The stock market may be volatile these days, but the Museum of American Finance is bullish on the future of financial history.  The museum re-opened its doors on Friday, January 11, after a $9 million renovation project.  The museum is located one block from the New York Stock Exchange and operates with the goal “to become a major tourist attraction in lower Manhattan, an educational destination where busloads of school children can learn the basics about the country’s financial system, and an archive of mementos, artifacts and other memorabilia from some of the nation’s most famous financiers.” (See the article in USA Today).

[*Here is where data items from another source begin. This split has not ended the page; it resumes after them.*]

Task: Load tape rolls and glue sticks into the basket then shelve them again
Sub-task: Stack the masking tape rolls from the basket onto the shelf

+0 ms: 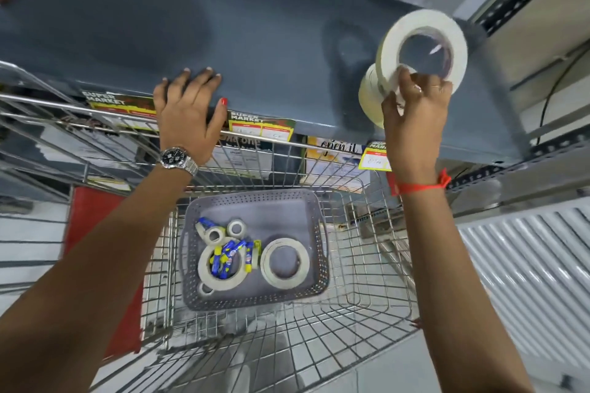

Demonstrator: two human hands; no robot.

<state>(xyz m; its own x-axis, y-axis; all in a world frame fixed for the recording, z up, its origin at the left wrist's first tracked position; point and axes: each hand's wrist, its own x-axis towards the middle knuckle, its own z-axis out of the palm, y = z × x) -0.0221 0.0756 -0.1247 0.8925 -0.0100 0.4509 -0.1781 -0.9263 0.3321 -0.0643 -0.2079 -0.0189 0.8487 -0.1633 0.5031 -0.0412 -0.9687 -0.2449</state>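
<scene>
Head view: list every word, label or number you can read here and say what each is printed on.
"SUPER MARKET" - left price tag on the shelf edge.
"SUPER MARKET" - middle price tag; handwritten price boxes unreadable.
Right price tag: heading partly cut off, handwriting unreadable.
"open it" - card behind the cart rim.
"...one" - dark card, partly hidden.
Glue sticks in the basket: logos too small.
Watch dial: unreadable.

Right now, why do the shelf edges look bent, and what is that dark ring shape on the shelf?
Head view: the wide-angle lens bows the shelf edge and cart wires; the dark ring is the shadow of the tape rolls gripped by the right hand; the upper left corner is blurred.
</scene>
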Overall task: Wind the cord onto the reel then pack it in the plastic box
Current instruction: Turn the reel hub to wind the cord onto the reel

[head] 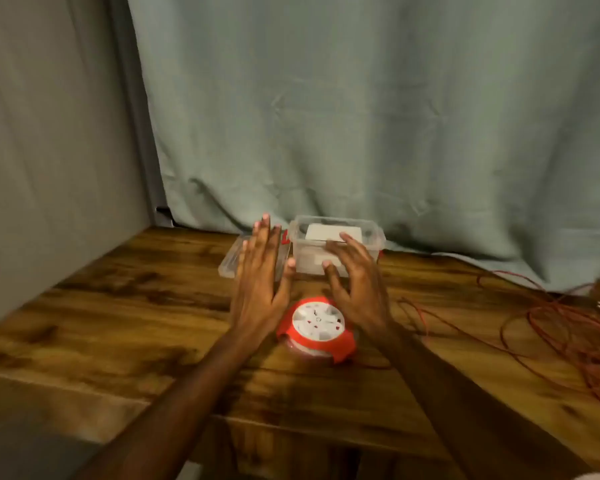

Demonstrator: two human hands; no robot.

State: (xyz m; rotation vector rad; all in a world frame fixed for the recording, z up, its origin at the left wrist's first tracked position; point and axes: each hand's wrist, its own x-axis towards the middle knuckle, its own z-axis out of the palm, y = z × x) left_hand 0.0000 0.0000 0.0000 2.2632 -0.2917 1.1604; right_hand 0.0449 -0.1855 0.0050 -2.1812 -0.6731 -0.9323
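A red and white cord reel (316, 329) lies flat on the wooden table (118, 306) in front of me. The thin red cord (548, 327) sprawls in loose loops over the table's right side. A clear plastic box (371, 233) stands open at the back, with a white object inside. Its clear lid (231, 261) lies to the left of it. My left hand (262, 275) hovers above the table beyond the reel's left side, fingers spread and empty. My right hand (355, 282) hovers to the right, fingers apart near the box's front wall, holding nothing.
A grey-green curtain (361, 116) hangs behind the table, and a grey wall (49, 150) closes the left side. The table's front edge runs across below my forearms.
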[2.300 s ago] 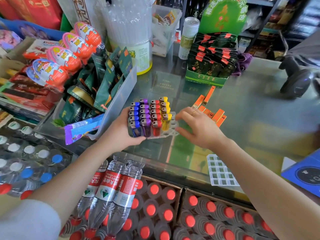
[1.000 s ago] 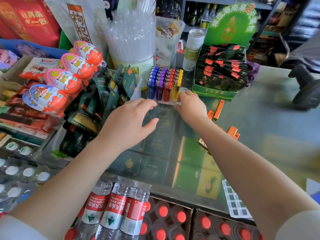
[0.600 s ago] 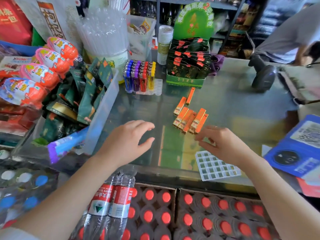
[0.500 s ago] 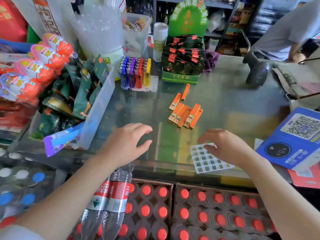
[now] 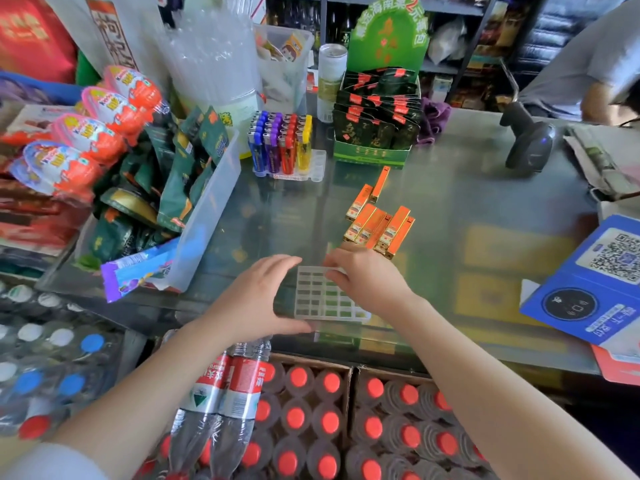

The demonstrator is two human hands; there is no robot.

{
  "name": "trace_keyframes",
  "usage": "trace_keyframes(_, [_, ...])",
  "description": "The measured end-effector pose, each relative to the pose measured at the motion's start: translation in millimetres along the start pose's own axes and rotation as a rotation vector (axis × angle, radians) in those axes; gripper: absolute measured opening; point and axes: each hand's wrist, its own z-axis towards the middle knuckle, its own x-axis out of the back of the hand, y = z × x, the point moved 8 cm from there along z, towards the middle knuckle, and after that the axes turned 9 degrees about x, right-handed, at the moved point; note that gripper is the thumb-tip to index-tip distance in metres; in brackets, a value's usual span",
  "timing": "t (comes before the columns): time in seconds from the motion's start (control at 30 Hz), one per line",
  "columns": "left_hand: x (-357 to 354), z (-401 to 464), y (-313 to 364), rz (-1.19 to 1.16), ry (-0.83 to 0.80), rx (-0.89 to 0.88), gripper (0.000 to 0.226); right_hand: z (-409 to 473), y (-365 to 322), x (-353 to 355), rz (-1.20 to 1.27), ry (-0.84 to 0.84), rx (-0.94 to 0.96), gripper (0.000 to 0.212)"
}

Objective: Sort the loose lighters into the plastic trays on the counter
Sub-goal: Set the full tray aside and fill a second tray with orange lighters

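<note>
Clear plastic grid tray point(image 5: 320, 299): empty, flat on the glass tabletop point(image 5: 467, 209), 6 o'clock edge.
Right hand point(image 5: 372, 278): fingers curled, pinching the tray's far right corner.
Left hand point(image 5: 258, 299): fingers spread, thumb touching the near left corner.
Orange rectangular lighters point(image 5: 379, 221): loose, 1 o'clock of the tray.
Filled tray of coloured lighters point(image 5: 282, 143): 12 o'clock, well apart.

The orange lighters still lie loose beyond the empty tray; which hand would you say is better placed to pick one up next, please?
Probably the right hand: it rests on the empty tray's far edge, just short of the orange lighters. The left hand is at the tray's left side, farther away.
</note>
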Motion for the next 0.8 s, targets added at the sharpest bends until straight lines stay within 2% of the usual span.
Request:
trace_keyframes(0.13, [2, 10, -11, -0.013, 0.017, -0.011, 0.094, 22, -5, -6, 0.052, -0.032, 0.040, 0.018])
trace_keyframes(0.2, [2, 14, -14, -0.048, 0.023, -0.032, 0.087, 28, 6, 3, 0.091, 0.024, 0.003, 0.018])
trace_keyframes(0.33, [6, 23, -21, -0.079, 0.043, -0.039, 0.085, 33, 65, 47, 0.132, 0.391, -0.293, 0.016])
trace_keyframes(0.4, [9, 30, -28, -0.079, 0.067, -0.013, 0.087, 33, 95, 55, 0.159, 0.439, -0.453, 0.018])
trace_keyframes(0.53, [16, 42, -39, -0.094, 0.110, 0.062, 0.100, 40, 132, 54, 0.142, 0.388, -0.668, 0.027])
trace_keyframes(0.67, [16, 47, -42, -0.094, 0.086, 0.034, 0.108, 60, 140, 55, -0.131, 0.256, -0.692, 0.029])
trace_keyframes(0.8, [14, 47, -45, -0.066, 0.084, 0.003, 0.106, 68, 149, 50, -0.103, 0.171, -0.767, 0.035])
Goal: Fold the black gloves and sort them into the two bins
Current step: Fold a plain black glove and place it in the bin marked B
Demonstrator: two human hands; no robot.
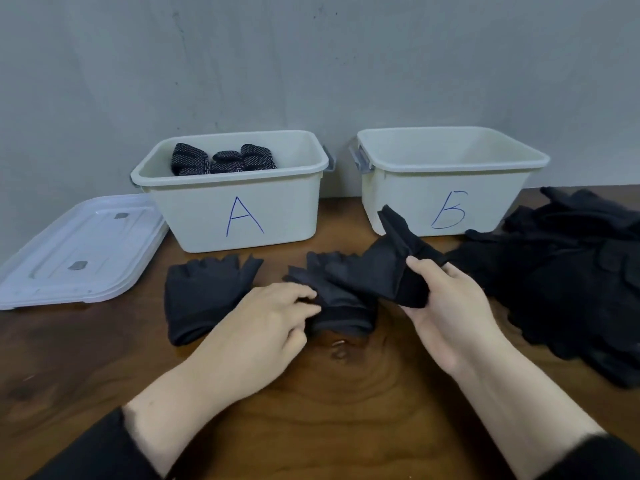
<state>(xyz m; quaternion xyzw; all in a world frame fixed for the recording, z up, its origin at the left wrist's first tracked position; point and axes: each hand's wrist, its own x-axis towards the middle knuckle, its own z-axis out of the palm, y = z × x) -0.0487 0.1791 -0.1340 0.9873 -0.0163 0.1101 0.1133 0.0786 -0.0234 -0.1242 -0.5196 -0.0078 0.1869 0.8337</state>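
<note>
Two white bins stand at the back of the wooden table. Bin A [194,202] holds several folded dotted black gloves [221,159]. Bin Б [498,199] looks empty from here. One black glove [201,299] lies flat to the left. My left hand [273,323] pinches the cuff of a second black glove [339,306] lying in the middle. My right hand [446,299] grips a third black glove [388,268] and holds it lifted, its end sticking up in front of bin Б.
A heap of loose black gloves [571,271] covers the table's right side. A clear plastic lid [79,251] lies left of bin A. A grey wall rises behind the bins. Bare wood [329,410] lies between my forearms.
</note>
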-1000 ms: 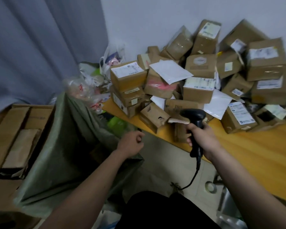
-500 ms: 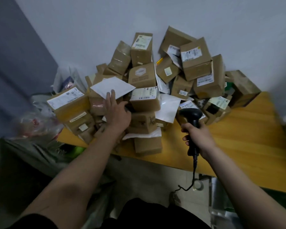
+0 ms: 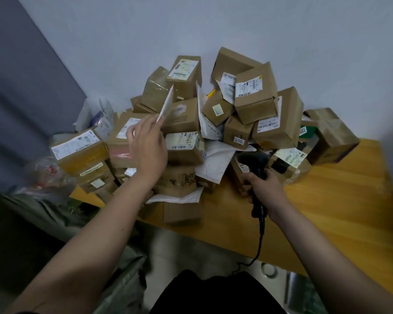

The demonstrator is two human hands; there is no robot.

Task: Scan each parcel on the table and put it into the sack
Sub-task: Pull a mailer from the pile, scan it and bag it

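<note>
The left hand point(image 3: 149, 148) is pinching a flat white envelope point(image 3: 167, 104) edge-on above the parcel pile point(image 3: 216, 130). The right hand point(image 3: 264, 189) is gripping a black barcode scanner point(image 3: 255, 165) at the pile's front edge, on the wooden table point(image 3: 340, 200).

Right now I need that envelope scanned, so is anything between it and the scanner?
Nothing visible. The left hand pinches the white envelope lifted edge-on above the pile. The right hand grips the scanner lower right, its head near the parcels; open air lies between them.
</note>
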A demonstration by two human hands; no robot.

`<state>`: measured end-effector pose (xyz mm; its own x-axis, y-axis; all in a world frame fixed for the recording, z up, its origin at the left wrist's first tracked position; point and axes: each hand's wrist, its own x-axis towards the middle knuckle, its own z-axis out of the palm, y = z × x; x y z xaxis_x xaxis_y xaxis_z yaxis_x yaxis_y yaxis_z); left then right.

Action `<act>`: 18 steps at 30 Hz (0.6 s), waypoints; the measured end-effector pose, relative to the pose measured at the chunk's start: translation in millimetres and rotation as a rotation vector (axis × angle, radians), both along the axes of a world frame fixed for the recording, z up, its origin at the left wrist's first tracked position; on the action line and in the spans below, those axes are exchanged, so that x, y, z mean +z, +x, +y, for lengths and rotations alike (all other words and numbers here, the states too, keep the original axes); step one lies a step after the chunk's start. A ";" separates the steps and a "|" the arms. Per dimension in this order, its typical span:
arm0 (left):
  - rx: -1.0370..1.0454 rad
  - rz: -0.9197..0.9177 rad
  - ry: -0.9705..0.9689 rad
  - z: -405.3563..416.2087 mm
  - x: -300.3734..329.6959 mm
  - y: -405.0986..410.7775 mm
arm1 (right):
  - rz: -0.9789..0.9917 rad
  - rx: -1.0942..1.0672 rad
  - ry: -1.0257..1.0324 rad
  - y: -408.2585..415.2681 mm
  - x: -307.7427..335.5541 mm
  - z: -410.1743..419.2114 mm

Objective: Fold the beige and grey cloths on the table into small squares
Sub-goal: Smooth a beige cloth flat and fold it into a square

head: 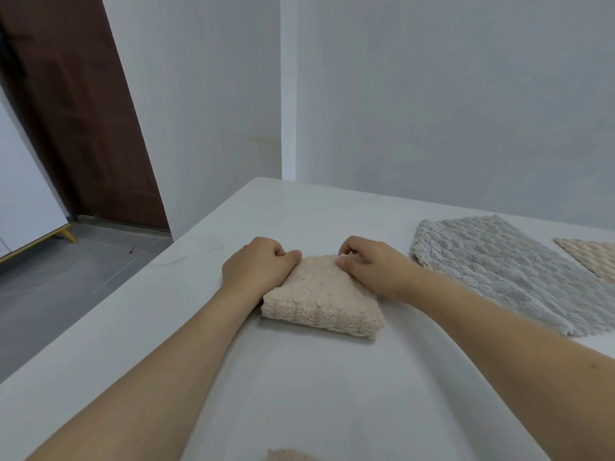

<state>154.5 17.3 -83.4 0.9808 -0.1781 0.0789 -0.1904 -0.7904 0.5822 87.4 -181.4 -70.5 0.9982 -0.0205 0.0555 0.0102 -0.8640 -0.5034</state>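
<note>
Beige cloth [321,299]: fluffy, folded into a thick small square on the white table [299,387].
Left hand [258,266]: fingers curled, pinching its far left corner.
Right hand [369,264]: fingers curled, pinching its far right corner.
Grey cloth [509,271]: spread flat, to the right.

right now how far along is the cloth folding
Done, nearly: the beige cloth in front is already folded into a small, thick square on the table. In hand: the left hand and right hand both pinch its far edge, apparently finishing that fold. Left: the grey cloth lies flat and unfolded to the right, with another beige cloth flat beyond it. A beige scrap shows at the bottom edge; its state can't be judged.
</note>
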 end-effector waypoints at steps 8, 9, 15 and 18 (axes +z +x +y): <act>-0.240 0.527 -0.373 6.7 26.9 3.5 | -0.148 -0.095 -0.128 -18.2 -20.6 -20.1; -0.229 0.538 -0.387 5.1 25.5 3.5 | -0.142 -0.090 -0.138 -15.9 -21.5 -19.8; -0.173 0.585 -0.451 -0.4 28.8 -6.0 | -0.160 -0.118 -0.151 -10.3 -23.7 -20.8; -0.189 0.572 -0.451 -3.5 32.0 -10.3 | -0.160 -0.128 -0.145 -9.7 -22.9 -20.7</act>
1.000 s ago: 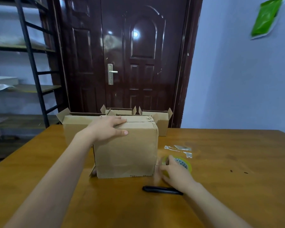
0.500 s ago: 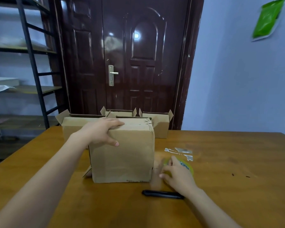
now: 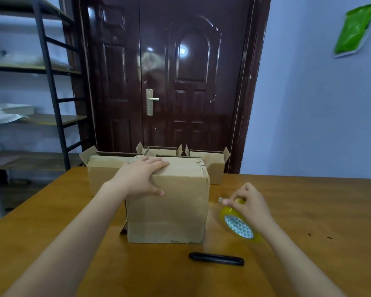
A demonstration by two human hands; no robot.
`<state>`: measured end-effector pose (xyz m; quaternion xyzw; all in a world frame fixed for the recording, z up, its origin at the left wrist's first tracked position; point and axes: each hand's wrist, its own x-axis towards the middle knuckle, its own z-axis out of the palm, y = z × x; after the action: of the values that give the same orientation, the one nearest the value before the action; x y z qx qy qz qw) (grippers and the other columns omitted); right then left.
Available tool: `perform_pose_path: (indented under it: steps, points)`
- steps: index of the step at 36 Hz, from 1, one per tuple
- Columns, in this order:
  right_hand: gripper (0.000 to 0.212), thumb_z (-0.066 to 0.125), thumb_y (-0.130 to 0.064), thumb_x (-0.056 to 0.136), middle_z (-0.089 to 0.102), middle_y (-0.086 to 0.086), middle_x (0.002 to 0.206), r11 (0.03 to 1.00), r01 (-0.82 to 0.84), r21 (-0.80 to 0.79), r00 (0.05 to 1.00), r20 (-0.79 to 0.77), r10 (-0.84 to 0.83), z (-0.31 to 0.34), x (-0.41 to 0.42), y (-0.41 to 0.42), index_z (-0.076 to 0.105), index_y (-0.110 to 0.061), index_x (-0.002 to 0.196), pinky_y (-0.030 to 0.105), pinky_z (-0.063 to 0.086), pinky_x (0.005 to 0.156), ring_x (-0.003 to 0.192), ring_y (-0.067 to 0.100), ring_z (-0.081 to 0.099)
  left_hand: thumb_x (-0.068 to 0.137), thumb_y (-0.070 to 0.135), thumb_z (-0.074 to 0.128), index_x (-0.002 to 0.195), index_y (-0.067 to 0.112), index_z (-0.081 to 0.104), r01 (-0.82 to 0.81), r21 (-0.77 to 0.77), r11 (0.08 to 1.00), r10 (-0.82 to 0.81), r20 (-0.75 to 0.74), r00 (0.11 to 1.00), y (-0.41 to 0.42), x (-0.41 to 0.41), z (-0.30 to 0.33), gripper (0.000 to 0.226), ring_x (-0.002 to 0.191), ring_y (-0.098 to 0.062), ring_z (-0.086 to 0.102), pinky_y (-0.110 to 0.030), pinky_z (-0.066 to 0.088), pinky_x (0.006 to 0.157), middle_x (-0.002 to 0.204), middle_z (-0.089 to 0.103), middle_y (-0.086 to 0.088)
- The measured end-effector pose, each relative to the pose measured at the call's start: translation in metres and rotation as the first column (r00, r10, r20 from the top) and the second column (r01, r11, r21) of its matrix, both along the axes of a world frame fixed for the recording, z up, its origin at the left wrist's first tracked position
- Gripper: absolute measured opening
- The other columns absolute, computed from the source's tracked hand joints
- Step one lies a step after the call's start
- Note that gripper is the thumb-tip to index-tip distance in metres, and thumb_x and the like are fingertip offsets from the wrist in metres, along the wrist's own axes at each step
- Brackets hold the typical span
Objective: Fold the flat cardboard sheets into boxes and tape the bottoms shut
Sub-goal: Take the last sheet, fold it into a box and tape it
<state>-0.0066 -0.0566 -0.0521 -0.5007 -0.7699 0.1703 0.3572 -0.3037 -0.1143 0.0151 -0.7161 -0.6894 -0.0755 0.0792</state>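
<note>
A folded cardboard box [image 3: 169, 213] stands on the wooden table [image 3: 308, 211] in front of me, its closed flaps facing up. My left hand [image 3: 141, 176] grips its top left edge, thumb on the front face. To the right of the box my right hand [image 3: 247, 203] holds a yellowish roll of clear tape [image 3: 238, 225] lifted and tilted above the table, fingers pinching at the tape's loose end.
A black cutter [image 3: 216, 258] lies on the table near the front. Three more folded boxes with open flaps stand behind: left [image 3: 103, 168], middle [image 3: 161, 150], right [image 3: 214, 166]. A dark door and a metal shelf [image 3: 51, 99] are beyond the table.
My right hand picked the tape roll up off the table and raised it. My left hand slid a little along the box top, and the box shifted slightly.
</note>
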Motion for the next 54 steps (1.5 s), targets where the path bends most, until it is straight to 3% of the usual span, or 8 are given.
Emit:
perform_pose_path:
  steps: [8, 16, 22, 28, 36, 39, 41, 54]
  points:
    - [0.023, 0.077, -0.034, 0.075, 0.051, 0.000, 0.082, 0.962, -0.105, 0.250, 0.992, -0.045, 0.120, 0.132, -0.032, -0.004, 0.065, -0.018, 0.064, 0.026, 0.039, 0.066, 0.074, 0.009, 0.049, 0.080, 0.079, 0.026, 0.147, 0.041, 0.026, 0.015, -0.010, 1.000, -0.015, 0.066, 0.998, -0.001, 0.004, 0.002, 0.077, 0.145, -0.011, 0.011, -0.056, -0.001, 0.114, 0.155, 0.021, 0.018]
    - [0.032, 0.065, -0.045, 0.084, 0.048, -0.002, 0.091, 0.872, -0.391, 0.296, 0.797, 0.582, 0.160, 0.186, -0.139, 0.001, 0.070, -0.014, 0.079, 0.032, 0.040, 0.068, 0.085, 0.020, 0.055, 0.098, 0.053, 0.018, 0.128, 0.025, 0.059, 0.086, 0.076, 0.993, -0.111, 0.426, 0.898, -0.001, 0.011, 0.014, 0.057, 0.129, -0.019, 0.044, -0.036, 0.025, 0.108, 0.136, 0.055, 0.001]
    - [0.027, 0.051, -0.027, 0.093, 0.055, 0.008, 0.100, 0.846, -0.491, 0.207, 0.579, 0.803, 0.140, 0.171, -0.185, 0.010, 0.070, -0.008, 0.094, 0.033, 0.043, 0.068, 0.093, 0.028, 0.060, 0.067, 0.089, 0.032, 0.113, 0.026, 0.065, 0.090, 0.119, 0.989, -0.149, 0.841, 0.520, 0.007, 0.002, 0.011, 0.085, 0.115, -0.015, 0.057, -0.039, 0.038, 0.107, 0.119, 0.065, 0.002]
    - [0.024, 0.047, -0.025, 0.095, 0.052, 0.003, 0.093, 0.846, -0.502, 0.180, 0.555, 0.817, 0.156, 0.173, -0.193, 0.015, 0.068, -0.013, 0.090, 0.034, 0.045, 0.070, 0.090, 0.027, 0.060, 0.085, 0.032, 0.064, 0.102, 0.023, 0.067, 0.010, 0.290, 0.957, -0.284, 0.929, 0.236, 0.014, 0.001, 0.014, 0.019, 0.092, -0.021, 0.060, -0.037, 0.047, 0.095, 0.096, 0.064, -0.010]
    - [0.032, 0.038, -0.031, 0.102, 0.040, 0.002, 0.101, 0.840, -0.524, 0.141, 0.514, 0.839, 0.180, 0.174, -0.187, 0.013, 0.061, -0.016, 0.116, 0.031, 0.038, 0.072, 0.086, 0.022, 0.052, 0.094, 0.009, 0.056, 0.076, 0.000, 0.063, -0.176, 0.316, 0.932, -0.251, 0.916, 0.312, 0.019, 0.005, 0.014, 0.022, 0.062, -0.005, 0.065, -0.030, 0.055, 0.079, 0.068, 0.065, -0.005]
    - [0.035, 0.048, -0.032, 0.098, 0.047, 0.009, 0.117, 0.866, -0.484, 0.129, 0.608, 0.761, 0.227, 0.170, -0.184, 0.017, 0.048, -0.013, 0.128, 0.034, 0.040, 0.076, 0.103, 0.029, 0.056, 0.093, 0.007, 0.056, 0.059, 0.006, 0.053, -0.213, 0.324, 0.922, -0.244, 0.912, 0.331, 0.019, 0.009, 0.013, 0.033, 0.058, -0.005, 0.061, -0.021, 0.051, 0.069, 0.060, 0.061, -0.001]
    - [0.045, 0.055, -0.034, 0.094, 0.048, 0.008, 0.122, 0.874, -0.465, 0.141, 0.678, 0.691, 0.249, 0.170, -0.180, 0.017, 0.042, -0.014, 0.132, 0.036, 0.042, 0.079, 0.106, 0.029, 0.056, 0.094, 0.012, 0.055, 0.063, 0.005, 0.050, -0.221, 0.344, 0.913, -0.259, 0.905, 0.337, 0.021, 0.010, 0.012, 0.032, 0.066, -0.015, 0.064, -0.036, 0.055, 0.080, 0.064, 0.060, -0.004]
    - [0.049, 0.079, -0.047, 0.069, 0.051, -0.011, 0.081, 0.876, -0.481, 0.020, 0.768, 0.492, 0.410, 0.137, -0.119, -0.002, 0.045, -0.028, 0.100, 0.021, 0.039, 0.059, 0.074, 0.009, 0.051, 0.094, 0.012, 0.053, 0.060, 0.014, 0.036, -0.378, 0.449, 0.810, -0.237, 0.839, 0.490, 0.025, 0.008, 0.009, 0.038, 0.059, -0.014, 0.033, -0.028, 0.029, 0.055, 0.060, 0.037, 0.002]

The museum was started by Wall Street broker John Herzog after the 1987 market crash, and previously operated in a small space provided by the U.S. Customs House.  The museum’s new location, at 48 Wall Street, is original Bank of New York headquarters building dating to 1797.  The museum renovated and restored “the landmarked space, as well as creat[ed] engaging and interactive permanent exhibitions on the subjects of the financial markets, money, banking, entrepreneurship, and Alexander Hamilton. The museum’s new space also includes galleries for changing exhibits and a theater.” (From the museum’s home page.)

Richard Sylla and Robert Wright, financial historians at the New York University’s Stern School of Business, are the primary curators of the permanent exhibits. The museum is open Tuesday-Saturday, 10 am-4 pm. Admission is $8 for adults; $5 for students/seniors; and kids 6 and under get in for free.